> Exercise goal: Return exactly the span of lines that opens with the line containing "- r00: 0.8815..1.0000" and closes with the last line of the data, inclusive.

> Data below:
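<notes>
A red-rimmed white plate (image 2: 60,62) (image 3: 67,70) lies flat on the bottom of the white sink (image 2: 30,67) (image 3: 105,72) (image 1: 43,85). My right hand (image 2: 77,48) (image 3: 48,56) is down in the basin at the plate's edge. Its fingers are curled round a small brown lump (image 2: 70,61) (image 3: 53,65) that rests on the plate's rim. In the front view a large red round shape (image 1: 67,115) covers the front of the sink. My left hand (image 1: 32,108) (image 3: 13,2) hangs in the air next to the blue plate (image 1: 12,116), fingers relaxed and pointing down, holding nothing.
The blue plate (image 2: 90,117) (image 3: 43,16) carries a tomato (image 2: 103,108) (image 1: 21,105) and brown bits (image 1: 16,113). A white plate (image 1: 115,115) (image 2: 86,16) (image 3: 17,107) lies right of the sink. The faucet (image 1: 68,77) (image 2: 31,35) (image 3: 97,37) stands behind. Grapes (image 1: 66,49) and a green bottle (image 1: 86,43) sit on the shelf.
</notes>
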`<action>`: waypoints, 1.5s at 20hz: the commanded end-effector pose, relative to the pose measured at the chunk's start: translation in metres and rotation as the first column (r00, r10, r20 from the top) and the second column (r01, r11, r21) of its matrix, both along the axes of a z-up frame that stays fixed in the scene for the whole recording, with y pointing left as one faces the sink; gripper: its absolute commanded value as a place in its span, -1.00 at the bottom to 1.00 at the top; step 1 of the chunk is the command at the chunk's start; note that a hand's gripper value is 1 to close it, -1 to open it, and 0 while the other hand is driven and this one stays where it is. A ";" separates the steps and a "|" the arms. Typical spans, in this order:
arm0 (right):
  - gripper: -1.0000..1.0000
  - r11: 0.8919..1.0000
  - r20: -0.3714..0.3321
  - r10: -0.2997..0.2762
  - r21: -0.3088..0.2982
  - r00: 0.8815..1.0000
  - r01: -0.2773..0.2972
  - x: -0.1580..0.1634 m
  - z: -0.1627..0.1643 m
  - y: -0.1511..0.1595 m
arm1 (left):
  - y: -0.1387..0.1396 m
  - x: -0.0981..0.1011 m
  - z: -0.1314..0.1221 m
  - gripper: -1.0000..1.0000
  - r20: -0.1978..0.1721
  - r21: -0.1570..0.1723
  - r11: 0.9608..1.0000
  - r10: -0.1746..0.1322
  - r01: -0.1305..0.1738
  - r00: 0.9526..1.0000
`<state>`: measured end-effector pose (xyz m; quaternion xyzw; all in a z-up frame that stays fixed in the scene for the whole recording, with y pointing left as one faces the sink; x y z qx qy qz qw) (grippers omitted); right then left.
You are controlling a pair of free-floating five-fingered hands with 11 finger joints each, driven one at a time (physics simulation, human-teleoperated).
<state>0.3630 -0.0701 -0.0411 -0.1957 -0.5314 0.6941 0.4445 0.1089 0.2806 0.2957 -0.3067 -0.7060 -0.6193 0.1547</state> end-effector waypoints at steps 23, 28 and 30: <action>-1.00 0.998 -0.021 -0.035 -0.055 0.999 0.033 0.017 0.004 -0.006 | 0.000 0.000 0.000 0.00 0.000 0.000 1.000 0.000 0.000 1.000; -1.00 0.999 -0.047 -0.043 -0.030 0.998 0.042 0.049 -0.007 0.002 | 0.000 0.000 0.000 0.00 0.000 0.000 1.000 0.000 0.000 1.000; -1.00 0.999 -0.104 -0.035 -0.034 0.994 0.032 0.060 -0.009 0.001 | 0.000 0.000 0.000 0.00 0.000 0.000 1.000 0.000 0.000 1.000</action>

> Result for this task:
  - r00: 0.8815..1.0000
  - r01: -0.2773..0.2972
  - x: -0.1580..0.1634 m
  - z: -0.1627..0.1643 m
  - y: -0.1511..0.1595 m
arm1 (left):
  - y: -0.1387..0.1396 m
  - x: -0.0981..0.1011 m
  - z: -0.1314..0.1221 m
  - gripper: -1.0000..1.0000
  - r20: -0.1978..0.1721
  - r21: -0.1570..0.1723
  - r11: 0.9608..1.0000
  - r10: -0.1746..0.1322
  - r01: -0.1305..0.1738
  - r00: 0.9526..1.0000
`<state>`: measured end-effector pose (xyz m; quaternion xyzw; all in a z-up frame that stays fixed in the scene for the whole recording, with y pointing left as one faces the sink; x y z qx qy qz qw) (grippers omitted); right then left.
You are controlling a pair of free-floating five-fingered hands with 11 finger joints each, driven one at a time (physics simulation, human-teleoperated).
<state>0.3630 -0.0701 -0.0411 -0.1957 -0.5314 0.6941 0.4445 0.1089 0.2806 0.2957 -0.3067 -0.7060 -0.6193 0.1547</state> end-effector waypoints at steps 23, 28 and 30: <action>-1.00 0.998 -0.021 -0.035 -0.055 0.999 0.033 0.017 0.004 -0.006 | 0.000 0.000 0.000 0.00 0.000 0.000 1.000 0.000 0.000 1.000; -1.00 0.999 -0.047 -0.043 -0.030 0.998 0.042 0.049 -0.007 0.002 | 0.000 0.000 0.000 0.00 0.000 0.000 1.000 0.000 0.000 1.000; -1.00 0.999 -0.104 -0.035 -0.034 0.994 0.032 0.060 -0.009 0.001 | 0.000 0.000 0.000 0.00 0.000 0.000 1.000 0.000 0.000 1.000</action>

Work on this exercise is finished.